К Иноземцеву его тянуло, потому что иногда Можжарину очень хотелось услышать что-то резкое и жесткое в свой адрес, от чего он среди своих прихлебателей и дворни давно отвык. К тому же он чувствовал в Иноземцеве какую-то иную породу, иную иерархию ценностей, которые ему были очень близки. Ведь он очень любил креативных людей и многим бескорыстно помогал. Да и возраст уже брал свое, вдруг, несмотря на раздавшееся от денег самомнение, накатывало желание понять про себя нечто новое, что-то переоценить, уяснить… А может, и перейти в другое духовное измерение.

«Ты, Илюха, слишком быстро обожрался, – посмеивался над ним Иноземцев. – У тебя в глазах пресыщение. А это то же самое, что ожирение. От пресыщения – холестерин в мозгах, тромбы в душе, повышенный сахар в чувствах. И ощущение, что больше уже ничего не будет, тупик… Опять жрать?»

Можжарин кривил губы, каменел лицом, но покорно слушал.
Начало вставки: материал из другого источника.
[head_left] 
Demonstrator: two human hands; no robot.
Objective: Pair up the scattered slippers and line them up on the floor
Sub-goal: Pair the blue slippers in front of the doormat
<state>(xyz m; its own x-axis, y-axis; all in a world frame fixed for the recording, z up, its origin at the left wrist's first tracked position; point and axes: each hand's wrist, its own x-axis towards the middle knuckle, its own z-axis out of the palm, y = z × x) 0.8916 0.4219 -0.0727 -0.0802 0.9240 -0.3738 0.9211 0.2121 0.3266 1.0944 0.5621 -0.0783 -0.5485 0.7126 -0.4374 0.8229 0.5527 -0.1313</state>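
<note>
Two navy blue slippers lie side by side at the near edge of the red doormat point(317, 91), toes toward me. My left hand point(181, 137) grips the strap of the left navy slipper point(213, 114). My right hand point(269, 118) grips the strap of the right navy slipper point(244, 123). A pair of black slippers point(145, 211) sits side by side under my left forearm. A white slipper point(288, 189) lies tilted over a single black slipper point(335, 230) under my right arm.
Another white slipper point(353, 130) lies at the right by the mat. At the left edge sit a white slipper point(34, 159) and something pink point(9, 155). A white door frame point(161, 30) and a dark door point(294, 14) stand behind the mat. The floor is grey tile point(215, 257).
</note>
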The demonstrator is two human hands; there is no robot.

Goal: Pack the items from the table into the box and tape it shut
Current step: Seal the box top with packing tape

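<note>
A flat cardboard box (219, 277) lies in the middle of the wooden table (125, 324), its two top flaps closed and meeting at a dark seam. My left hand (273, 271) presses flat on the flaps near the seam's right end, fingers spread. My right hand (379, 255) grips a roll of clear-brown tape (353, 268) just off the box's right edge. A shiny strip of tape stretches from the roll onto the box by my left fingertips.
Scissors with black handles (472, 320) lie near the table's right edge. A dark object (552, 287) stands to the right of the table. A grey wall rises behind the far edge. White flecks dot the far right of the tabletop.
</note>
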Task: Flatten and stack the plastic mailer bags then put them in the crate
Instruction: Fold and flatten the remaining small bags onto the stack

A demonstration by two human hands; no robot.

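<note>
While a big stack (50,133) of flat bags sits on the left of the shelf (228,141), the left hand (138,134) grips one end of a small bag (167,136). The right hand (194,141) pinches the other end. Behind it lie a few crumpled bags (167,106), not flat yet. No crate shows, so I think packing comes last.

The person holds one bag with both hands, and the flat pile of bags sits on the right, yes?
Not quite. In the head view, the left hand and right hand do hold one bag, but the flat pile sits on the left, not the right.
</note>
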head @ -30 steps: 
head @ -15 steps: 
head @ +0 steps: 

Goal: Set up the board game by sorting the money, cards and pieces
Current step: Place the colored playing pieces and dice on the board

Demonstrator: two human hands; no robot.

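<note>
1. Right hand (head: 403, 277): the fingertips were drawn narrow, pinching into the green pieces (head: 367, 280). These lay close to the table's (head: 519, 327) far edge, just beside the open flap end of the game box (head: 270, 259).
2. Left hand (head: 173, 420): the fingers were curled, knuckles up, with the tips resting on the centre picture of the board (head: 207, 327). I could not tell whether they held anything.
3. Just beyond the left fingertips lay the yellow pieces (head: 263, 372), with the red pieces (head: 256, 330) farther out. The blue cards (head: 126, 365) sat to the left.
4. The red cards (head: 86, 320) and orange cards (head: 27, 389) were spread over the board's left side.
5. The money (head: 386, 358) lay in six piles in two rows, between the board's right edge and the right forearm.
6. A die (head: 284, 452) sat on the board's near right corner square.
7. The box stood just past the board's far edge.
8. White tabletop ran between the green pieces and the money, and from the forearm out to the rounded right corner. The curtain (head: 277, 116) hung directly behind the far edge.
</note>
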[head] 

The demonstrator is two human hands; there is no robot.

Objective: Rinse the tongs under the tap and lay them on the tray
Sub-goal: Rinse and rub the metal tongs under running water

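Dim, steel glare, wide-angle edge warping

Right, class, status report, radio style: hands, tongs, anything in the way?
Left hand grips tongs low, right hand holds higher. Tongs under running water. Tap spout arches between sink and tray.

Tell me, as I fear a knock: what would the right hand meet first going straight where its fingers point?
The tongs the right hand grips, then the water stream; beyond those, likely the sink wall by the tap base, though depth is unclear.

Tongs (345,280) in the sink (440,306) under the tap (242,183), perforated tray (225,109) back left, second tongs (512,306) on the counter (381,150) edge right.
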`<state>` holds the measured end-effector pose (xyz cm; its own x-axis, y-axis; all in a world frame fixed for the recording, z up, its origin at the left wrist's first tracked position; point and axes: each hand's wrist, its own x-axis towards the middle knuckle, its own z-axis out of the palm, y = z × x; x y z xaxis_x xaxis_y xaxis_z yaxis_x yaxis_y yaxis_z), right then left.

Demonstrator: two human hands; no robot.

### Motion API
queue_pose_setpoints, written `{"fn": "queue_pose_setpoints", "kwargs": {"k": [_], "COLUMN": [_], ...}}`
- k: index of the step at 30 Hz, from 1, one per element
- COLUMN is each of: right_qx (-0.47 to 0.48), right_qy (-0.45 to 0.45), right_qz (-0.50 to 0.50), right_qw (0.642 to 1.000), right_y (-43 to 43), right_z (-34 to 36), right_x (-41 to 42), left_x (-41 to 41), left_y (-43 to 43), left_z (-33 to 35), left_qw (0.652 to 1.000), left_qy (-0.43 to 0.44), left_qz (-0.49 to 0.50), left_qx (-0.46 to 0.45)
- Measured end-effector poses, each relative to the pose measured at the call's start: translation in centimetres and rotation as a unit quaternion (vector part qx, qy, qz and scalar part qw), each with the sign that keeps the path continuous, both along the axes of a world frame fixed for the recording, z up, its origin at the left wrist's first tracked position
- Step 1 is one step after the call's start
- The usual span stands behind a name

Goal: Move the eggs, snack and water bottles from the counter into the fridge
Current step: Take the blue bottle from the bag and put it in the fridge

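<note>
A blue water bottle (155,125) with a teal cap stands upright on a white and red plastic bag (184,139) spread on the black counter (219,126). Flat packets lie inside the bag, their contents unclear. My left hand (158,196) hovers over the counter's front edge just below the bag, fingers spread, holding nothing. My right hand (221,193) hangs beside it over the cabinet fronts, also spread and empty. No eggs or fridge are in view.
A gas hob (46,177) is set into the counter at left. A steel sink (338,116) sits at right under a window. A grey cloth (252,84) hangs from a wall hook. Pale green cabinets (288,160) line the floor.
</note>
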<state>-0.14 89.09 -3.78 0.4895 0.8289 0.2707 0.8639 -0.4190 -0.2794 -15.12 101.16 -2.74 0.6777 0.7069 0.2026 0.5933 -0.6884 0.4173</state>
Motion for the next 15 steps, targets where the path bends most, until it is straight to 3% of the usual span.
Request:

Русскому человеку без таких душевных разговоров жить невозможно. Он в них душу обмывает, готовя ее к новым искушениям.

«И потом, ты же энергетический вампир, – безжалостно продолжал Иноземцев стараясь завести Можжарина. – У тебя внутри свой энергетический котел проржавел и только хлюпает да чавкает, а ничего не вырабатывает… Морально износился. Знаешь, что это такое? Моральный износ?.. И девки тебя не спасут! У них если и есть энергия, то слабенькая и, главное, дурная».